**** Task inputs ****

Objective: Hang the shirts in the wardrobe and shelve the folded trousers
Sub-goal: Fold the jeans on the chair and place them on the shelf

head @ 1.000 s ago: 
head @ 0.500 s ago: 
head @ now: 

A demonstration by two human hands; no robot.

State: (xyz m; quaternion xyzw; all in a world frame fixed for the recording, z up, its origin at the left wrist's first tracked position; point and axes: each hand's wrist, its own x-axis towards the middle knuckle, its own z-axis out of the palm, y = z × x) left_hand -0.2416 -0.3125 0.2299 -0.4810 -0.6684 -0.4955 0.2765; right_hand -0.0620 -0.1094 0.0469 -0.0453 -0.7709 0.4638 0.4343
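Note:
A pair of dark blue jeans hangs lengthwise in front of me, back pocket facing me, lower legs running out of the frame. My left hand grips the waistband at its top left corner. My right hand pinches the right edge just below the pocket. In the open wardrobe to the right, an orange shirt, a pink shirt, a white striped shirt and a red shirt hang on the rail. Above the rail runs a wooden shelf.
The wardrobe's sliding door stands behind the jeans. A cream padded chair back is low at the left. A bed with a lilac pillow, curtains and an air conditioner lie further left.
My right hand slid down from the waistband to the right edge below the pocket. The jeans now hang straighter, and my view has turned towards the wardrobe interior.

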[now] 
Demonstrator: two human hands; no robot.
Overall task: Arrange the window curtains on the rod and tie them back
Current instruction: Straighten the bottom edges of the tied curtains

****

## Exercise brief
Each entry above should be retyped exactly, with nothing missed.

## Task result
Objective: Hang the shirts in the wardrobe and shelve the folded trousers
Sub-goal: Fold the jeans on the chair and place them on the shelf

head @ 1.000 s ago: 
head @ 0.500 s ago: 
head @ now: 

A demonstration by two human hands; no robot.

State: (xyz m; quaternion xyzw; all in a world frame fixed for the recording, z up, its origin at the left wrist's first tracked position; point and axes: each hand's wrist, its own x-axis towards the middle knuckle, its own z-axis out of the palm, y = z × x) left_hand -0.2416 -0.3125 0.2299 -0.4810 -0.6684 -0.4955 0.2765; right_hand -0.0620 -0.1094 0.0469 -0.0453 -0.7709 0.4638 0.4343
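Note:
A pair of dark blue jeans hangs lengthwise in front of me, back pocket facing me, lower legs running out of the frame. My left hand grips the waistband at its top left corner. My right hand pinches the right edge just below the pocket. In the open wardrobe to the right, an orange shirt, a pink shirt, a white striped shirt and a red shirt hang on the rail. Above the rail runs a wooden shelf.
The wardrobe's sliding door stands behind the jeans. A cream padded chair back is low at the left. A bed with a lilac pillow, curtains and an air conditioner lie further left.
My right hand slid down from the waistband to the right edge below the pocket. The jeans now hang straighter, and my view has turned towards the wardrobe interior.
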
[now] 
Demonstrator: two human hands; no robot.
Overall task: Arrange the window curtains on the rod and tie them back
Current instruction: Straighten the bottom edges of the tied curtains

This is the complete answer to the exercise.